Older citizens in rural areas are two and a half times less likely to receive essential care services than those living in metropolitan areas, according to a new study led in part by a WSU researcher. 

Raven Weaver, WSU graduate human development researcher, said even when controlling for other factors such as race, gender and income, it was the same result each time: geographic location was the most important factor in whether older citizens received services. 

“So that has major implications for who is able to receive the help if they’ve crossed that line and they’re finally able to get support or they’ve acknowledged that they need it,” Weaver said. 

Weaver worked with a state aging agency to retrieve data that showed which people asked for help from the agency, so the data in this study shows only those who took that step.

Stigma often follows citizens who do not have the means to access health and food delivery services, said Olivia Sivula, a founding member of Food Not Bombs of the Palouse.

This stigma, and a generational focus on independence in later life, can often prevent seniors from reaching out for help, they said.

Sivula recalled a time they were on food delivery duty in front of a grocery store when an elderly man began to pace in front of the store and unsuccessfully attempted to retrieve money from a nearby ATM. 

To Sivula, it was clear the man was looking for access to groceries but possibly could not afford it. In minutes, nine police officers arrived. 

Even if there was a danger, Sivula said, they “can’t imagine it would have taken nine officers” to calm the threat. 

“Cops were called on him for pacing in front of a bank because he couldn’t get food yet?” Sivula said. 

Weaver said the purpose of the research is to show a disparity in the “haves” and the “have-nots” and get policymakers to examine geographic location as a factor of this. 

“Policymakers need to think about new ways to target service delivery to completely rural and mostly rural individuals,” Weaver said. 

This would involve partnerships between city lawmakers, hospitals and state aging agencies to intervene sooner and expand the availability of services, Weaver said. 

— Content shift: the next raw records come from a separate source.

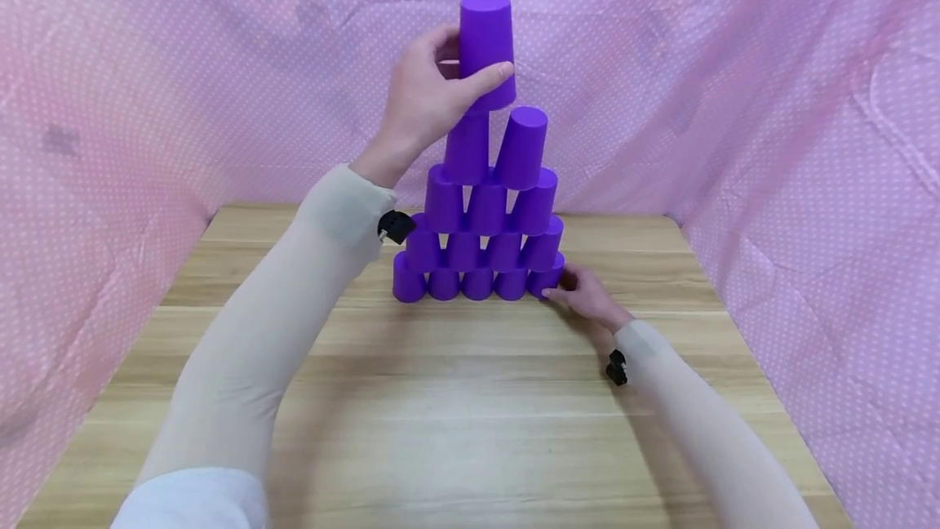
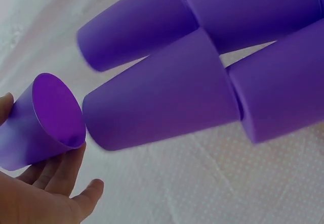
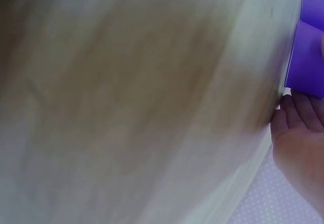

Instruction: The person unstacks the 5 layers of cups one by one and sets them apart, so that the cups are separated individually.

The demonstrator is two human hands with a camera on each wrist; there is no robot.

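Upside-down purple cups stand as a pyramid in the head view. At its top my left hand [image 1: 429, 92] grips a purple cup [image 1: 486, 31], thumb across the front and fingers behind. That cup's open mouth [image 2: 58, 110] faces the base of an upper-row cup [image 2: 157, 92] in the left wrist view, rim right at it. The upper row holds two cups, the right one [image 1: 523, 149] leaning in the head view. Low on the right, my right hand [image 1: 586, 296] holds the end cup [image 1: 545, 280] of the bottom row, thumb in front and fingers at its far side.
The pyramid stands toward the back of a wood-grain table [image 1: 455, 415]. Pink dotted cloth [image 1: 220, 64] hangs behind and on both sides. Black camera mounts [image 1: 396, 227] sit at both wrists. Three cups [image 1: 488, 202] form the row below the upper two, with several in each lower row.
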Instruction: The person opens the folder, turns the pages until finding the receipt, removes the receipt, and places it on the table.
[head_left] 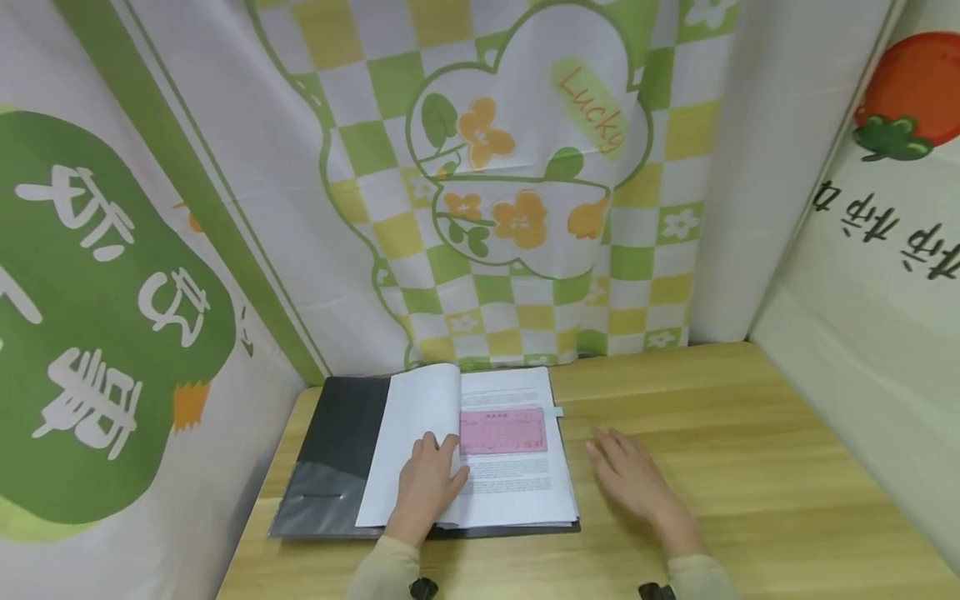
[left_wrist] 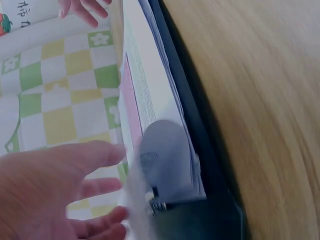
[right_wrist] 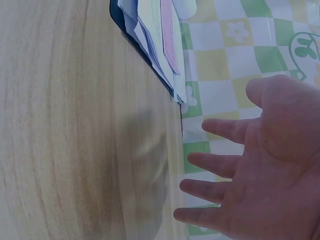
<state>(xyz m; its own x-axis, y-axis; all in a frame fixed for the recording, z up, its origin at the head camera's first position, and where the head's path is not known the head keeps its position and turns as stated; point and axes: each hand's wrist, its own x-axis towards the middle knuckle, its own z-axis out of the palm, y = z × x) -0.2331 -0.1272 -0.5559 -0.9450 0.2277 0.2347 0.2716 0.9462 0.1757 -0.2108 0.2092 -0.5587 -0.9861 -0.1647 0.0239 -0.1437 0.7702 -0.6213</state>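
Observation:
A black folder (head_left: 341,425) lies spread on the table with printed sheets (head_left: 502,508) inside. Across the right-hand page lies a pink slip (head_left: 502,433) with printing on it. White pages (head_left: 412,396) are turned over to the left and bulge up near the fold. My left hand (head_left: 429,479) rests on these turned pages close to the fold; its fingers extend loosely in the left wrist view. To the right of the folder, my right hand (head_left: 633,479) hovers over the wood, fingers spread and holding nothing, palm visible (right_wrist: 280,155) in the right wrist view.
The wooden table (head_left: 712,417) meets a patterned cloth (head_left: 495,308) at the back. Printed cloth walls (head_left: 262,433) stand on both sides. A pale tab (head_left: 553,412) sticks out from the sheets' right edge. Black metal fittings (left_wrist: 157,205) show by the fold.

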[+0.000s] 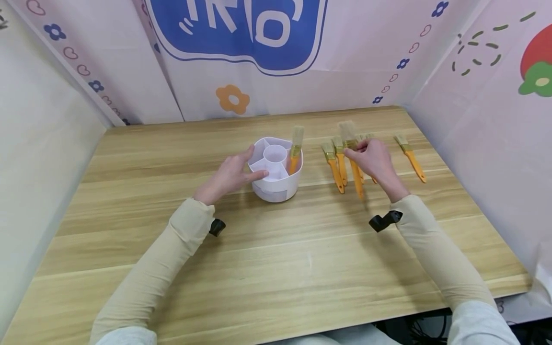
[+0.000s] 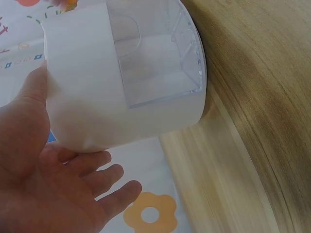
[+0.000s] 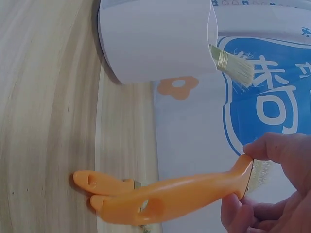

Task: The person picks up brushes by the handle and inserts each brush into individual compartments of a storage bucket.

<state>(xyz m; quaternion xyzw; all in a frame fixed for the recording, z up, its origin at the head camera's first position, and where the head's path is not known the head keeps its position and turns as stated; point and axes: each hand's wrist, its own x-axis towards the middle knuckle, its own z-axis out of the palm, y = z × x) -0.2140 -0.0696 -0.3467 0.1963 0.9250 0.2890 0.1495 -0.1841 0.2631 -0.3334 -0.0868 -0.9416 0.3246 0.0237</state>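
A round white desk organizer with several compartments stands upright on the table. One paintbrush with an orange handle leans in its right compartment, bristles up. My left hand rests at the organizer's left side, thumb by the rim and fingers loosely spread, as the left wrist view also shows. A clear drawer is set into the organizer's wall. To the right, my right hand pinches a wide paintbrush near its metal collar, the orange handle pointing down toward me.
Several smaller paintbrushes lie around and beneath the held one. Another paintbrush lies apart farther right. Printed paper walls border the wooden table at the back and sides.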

Data shows there seems to be a surplus in rural areas of referrals and information about certain services, but when it comes to availability, those who need it often do not get the assistance, Weaver said.

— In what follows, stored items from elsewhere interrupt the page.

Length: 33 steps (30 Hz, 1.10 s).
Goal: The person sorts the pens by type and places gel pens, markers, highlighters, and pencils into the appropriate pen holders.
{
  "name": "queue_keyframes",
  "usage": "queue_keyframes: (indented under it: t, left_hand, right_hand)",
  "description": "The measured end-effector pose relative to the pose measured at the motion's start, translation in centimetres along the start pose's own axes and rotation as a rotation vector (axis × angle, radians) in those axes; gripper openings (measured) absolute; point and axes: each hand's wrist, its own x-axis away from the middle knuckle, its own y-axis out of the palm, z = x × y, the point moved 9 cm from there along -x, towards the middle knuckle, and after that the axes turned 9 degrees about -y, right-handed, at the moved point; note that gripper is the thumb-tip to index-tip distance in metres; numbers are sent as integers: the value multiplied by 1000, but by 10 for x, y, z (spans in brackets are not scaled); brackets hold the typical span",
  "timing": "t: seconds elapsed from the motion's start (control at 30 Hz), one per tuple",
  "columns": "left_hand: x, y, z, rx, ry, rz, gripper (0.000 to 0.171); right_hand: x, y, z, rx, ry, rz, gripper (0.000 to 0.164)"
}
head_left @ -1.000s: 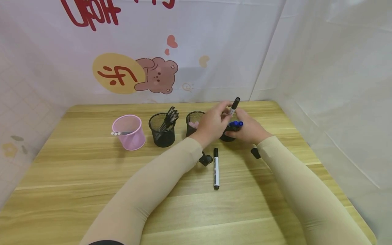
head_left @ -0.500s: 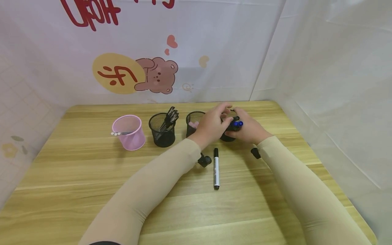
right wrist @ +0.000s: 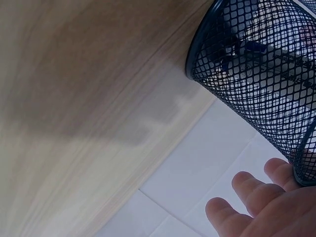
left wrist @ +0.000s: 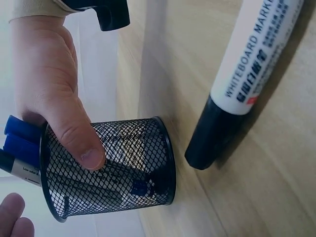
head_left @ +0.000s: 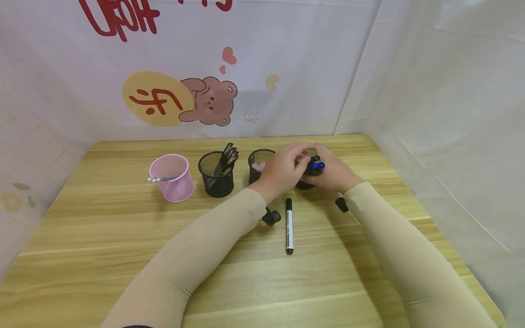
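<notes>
My right hand point(head_left: 336, 174) grips a black mesh pen holder point(head_left: 305, 185) at the back right; its thumb point(left wrist: 74, 131) presses the mesh wall in the left wrist view. Blue-capped markers point(left wrist: 22, 140) and a black-ended one point(left wrist: 22, 170) stick out past the rim. Through the mesh in the right wrist view, pale marker barrels point(right wrist: 276, 69) show inside. Over the holder's left side, my left hand point(head_left: 283, 171) bends loosely; its fingertips point(left wrist: 11, 210) are apart from the markers. A whiteboard marker point(head_left: 289, 230) with a black cap lies in front.
Left of my hands stand a mesh holder point(head_left: 253, 171) with pink items, another mesh holder point(head_left: 219, 186) of black pens, and a pink cup point(head_left: 179, 187) with white-tipped sticks. A white printed curtain point(head_left: 311, 68) rises behind the wooden table point(head_left: 246, 291).
The black-ended marker in my left hand has gone down into the mesh holder, and the left fingers have let go of it. The right hand stays on the holder.
</notes>
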Motion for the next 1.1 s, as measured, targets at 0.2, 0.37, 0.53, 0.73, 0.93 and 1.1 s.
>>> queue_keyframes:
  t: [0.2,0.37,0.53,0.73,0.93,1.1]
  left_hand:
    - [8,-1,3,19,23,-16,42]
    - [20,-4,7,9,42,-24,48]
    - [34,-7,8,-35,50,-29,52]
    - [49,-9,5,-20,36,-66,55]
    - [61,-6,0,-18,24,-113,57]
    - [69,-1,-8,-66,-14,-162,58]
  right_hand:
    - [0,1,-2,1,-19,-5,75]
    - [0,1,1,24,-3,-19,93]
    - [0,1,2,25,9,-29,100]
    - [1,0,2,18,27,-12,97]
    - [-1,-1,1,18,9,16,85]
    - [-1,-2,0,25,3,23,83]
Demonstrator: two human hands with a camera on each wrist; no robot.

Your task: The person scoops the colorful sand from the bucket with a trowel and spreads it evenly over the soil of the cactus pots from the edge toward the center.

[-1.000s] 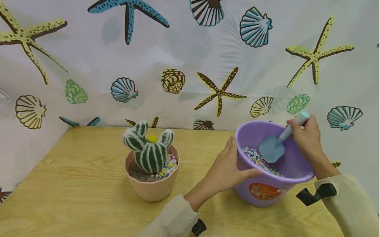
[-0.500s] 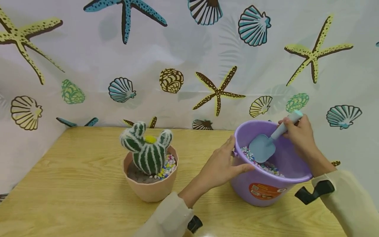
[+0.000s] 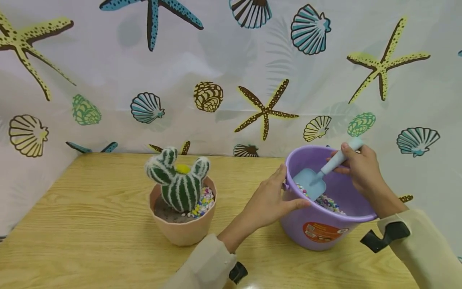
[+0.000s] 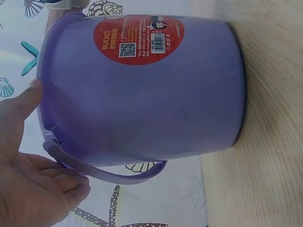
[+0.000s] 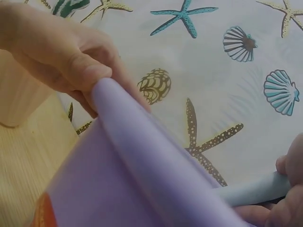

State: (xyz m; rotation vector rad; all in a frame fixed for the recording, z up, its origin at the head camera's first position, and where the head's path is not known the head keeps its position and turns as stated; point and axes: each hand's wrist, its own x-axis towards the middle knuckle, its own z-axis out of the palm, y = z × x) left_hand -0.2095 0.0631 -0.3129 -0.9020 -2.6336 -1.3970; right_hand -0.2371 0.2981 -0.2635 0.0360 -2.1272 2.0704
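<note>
One bucket [image 3: 296, 230], its rim [image 3: 346, 218] touched by our extended left fingers [image 3: 276, 176]; one scoop [image 3: 333, 162] gripped by our right fingers [image 3: 343, 170]; one potted cactus [image 3: 181, 194], apart.

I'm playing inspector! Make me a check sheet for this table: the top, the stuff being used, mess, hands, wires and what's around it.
Surface: wood-grain table.
Job's things: purple bucket holding colourful pebbles; pale blue scoop, blade down at those pebbles; peach pot with a toy-like cactus, pebbles over only part of its grey filling.
Clutter: nothing seen.
Left hand: touches the bucket's rim.
Right hand: grips the scoop's handle.
Cables: nothing seen.
Surroundings: pale backdrop printed with starfish and shells.
</note>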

“The challenge is actually not getting material service there,” Weaver said. “It’s a paradox, and it needs to be understood better.”

The next step for Weaver is to examine which services lack availability, as this study only showed where the disparity was largest, she said. Now they hope to examine whether it is health care, food delivery, transportation or even a combination of several services that are not getting to senior citizens. 

“It’s important to realize the nuance of different types, or different levels, of rurality,” Weaver said. 

Senior citizens often want to hold onto independence, and sometimes family support systems are not enough, Sivula said. 

On several delivery calls, Sivula sometimes experienced their own discrimination from people who did not want the assistance or did not want it from Sivula specifically. 

“Whether it’s John Wayne movies or there were larger support systems around you that told you, ‘yeah, do it yourself, figure it out,’ that’s what strength is about,” Sivula said. “[They’re told] it isn’t asking other people for help.”